◆ Work instructions:
Please write out the entire listing below exactly, excluding its pictures.
──────── Data extract ────────
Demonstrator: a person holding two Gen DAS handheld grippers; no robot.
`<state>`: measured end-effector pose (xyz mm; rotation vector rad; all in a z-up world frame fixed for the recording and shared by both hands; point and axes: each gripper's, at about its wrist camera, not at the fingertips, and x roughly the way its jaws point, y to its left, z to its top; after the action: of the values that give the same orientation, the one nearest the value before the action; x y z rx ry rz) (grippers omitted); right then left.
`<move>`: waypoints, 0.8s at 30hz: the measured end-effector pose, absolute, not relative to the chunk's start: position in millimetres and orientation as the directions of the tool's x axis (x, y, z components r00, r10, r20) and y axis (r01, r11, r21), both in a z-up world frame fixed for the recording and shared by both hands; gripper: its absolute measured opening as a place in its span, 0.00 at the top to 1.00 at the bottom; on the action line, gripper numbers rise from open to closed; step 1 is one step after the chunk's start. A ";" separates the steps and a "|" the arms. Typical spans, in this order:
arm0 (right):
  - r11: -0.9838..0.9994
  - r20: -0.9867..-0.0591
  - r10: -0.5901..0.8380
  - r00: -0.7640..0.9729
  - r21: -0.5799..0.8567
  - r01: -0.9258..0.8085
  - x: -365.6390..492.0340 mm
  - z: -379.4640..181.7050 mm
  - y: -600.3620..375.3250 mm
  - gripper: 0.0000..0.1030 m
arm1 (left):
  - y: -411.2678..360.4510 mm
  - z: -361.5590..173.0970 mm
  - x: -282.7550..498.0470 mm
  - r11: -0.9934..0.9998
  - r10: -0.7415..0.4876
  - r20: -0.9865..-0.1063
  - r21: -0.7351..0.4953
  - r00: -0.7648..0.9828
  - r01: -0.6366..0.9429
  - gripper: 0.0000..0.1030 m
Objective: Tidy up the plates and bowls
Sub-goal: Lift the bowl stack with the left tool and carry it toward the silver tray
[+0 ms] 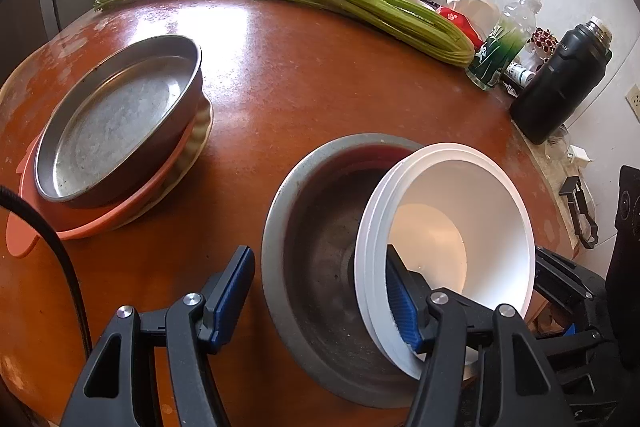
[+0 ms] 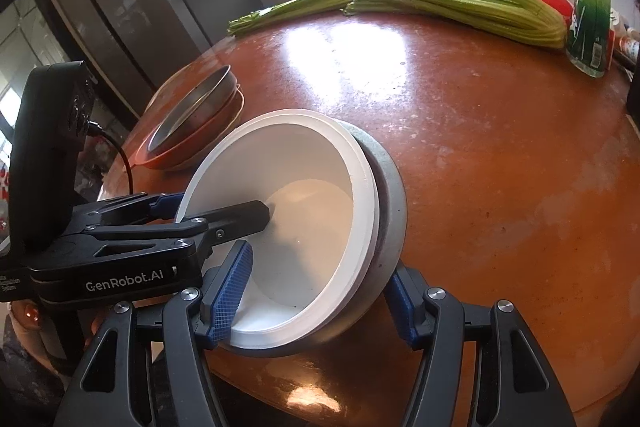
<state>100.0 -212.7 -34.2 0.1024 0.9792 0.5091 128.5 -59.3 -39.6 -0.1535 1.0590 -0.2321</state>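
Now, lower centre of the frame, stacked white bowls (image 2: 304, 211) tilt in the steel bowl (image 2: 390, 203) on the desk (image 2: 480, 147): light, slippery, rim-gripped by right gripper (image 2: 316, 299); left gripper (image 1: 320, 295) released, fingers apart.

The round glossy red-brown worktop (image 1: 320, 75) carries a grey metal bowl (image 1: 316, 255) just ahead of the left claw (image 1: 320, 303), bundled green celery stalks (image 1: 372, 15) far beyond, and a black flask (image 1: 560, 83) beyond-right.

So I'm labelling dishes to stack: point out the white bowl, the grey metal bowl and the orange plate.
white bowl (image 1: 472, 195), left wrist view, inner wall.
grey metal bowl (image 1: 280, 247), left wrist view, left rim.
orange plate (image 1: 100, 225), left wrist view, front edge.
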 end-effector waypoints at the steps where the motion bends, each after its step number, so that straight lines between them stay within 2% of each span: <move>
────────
◆ Exercise result:
Demonstrator: a person holding two Gen DAS handheld grippers; no robot.
`<state>`: measured end-effector pose (xyz mm; rotation vector rad; all in a z-up world frame fixed for the recording and shared by both hands; point and axes: each gripper's, at about its wrist camera, not at the fingertips, and x roughly the way its jaws point, y to its left, z to its top; after the action: of the values that give the same orientation, the one nearest the value before the action; x y z rx ry rz) (grippers omitted); right then left.
`<move>`: waypoints, 0.8s at 30hz: the measured end-effector pose, absolute, not relative to the chunk's start: position in millimetres and orientation as the directions of the tool's x axis (x, y, z components r00, r10, r20) and y axis (r01, r11, r21), both in a z-up world frame fixed for the recording and shared by both hands; gripper: its absolute measured opening as a place in its span, 0.00 at the top to 1.00 at the bottom; on the action line, gripper numbers rise from open to closed; step 1 is one step after the chunk's start. A ";" separates the steps and a "|" the arms. Typical spans, in this order:
arm0 (right):
  - r11: -0.9838..0.9994
  - r20: -0.9867..-0.0591
  - r10: -0.5901..0.8380
  - r00: -0.7640..0.9729
  - r21: -0.5799..0.8567
  - r01: -0.9258..0.8085
  - x: -365.6390..492.0340 mm
  - z: -379.4640..181.7050 mm
  - y: -600.3620..375.3250 mm
  - gripper: 0.0000..0.1030 m
arm1 (left):
  - y: -411.2678..360.4510 mm
  - z: -361.5590..173.0970 mm
  - x: -282.7550..498.0470 mm
  - r11: -0.9934..0.9998
  - r10: -0.7415..0.4876
  - r20: -0.9865..-0.1063
  - r21: -0.7351..0.4953
  - r00: -0.7648..0.9828
  - r01: -0.6366..0.9429
  - gripper: 0.0000..0.1030 m
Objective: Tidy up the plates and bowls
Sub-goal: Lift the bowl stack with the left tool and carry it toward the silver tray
[+0 ms] 
[+0 ms] 
<state>100.0 -212.7 -34.2 0.1024 0.9792 0.5091 128.5 -59.3 -39.6 -0.1535 1.0590 -0.2321</state>
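Now, lower centre of the frame, stacked white bowls (image 2: 304, 211) tilt in the steel bowl (image 2: 390, 203) on the desk (image 2: 480, 147): light, slippery, rim-gripped by right gripper (image 2: 316, 299); left gripper (image 1: 320, 295) released, fingers apart.

The round glossy red-brown worktop (image 1: 320, 75) carries a grey metal bowl (image 1: 316, 255) just ahead of the left claw (image 1: 320, 303), bundled green celery stalks (image 1: 372, 15) far beyond, and a black flask (image 1: 560, 83) beyond-right.

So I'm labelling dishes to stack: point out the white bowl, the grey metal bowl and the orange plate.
white bowl (image 1: 472, 195), left wrist view, inner wall.
grey metal bowl (image 1: 280, 247), left wrist view, left rim.
orange plate (image 1: 100, 225), left wrist view, front edge.
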 end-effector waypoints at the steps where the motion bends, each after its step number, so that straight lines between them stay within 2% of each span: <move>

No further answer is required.